In November 2015, a month before he was going to be released, Nirbhaya’s family demanded that the juvenile’s identity be made public, keeping in mind the safety threat posed by him. “From what we have learnt from the media, he has shown no signs of improvement so far. He was getting indoctrinated in jihad inside his juvenile home. The police had said he has become street smart and learnt to abuse the system,” Nirbhaya’s father had said. However, the identity of the juvenile rapist was never revealed.

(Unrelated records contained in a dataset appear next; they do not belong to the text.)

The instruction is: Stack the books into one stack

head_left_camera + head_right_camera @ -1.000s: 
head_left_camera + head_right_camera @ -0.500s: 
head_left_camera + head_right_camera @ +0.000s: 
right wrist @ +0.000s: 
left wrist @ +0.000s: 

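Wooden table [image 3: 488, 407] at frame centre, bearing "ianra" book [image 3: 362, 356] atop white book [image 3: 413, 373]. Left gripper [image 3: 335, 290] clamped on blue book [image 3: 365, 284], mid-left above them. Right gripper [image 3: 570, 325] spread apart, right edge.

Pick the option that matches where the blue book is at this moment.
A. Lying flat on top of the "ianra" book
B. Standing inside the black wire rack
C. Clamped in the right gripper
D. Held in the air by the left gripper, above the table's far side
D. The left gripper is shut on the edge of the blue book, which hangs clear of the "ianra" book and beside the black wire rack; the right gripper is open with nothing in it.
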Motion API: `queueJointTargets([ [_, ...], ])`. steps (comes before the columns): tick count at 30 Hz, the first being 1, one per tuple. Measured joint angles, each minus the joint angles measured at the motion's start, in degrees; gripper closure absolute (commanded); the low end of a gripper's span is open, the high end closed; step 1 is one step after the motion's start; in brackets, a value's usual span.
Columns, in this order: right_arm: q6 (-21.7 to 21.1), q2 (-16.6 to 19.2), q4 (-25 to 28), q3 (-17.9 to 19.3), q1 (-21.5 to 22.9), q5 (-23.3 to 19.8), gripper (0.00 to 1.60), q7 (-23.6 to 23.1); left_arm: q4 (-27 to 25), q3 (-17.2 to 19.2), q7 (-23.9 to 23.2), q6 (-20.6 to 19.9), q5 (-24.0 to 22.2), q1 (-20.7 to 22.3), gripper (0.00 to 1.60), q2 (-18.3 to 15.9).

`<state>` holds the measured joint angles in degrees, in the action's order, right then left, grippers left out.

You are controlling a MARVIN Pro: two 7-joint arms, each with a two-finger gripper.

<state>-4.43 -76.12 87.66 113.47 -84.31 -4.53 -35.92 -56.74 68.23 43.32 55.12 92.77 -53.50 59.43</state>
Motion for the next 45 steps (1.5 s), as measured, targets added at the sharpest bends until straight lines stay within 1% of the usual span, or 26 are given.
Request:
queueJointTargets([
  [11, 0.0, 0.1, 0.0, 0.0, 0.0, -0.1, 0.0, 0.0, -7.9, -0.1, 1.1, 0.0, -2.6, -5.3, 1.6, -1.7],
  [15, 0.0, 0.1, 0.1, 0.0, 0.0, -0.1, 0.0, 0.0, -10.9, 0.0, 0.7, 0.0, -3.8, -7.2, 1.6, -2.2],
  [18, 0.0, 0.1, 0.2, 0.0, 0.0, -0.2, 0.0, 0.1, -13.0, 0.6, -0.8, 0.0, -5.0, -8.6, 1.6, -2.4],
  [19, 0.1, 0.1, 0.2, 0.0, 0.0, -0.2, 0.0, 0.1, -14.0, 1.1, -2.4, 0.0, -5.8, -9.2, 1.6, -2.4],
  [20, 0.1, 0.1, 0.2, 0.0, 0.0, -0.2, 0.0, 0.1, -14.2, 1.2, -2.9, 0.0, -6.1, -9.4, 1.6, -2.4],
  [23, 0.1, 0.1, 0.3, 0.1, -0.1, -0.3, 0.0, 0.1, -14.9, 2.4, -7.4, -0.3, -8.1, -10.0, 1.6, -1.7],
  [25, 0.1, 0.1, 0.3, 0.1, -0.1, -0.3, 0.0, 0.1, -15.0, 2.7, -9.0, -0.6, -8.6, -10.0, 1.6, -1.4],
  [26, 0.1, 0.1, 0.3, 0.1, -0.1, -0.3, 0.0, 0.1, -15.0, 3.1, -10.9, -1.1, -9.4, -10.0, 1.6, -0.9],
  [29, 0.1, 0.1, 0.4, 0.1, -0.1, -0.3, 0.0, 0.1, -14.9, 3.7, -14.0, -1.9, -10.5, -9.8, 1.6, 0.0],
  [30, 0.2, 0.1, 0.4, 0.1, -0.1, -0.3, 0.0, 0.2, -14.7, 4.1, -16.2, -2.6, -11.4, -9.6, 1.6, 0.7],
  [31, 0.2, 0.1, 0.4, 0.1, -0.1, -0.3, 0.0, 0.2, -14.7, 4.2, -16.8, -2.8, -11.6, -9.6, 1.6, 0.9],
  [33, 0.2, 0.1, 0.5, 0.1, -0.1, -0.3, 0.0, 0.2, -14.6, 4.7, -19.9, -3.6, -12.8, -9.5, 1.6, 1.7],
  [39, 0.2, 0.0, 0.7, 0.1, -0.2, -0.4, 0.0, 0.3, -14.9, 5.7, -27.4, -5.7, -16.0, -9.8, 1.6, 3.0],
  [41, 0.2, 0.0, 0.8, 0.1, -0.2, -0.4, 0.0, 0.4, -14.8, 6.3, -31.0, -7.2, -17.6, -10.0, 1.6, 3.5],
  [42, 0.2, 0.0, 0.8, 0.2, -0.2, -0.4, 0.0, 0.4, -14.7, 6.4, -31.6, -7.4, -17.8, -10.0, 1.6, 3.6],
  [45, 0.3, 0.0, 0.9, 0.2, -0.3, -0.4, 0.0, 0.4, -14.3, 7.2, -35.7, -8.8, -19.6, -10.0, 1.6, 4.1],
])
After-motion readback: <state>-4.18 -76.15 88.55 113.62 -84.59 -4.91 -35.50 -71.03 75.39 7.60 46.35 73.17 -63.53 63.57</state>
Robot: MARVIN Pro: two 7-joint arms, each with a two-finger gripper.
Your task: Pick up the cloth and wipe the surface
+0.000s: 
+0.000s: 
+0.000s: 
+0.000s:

On December 20, 2015, despite massive public outcry, the juvenile was released from the correction home after he completed three years. A day before his release, he was sent to a secret location due to security reasons.

Just days prior to the release of the juvenile, the Arvind Kejriwal-led Delhi government had unveiled a rehabilitation plan for the juvenile under which the AAP government had decided to give him a one-time financial grant of Rs 10,000 and arrange for a sewing machine so that he can rent a tailoring shop. The move had provoked objections from the civil society and the government, who remained apprehensive about his mental condition and wanted his detention extended.

After his release, the juvenile was taken to an NGO which rehabilitated him in South India. A Hindustan Times report from 2017 states that he was working as a cook in South India at that point in time.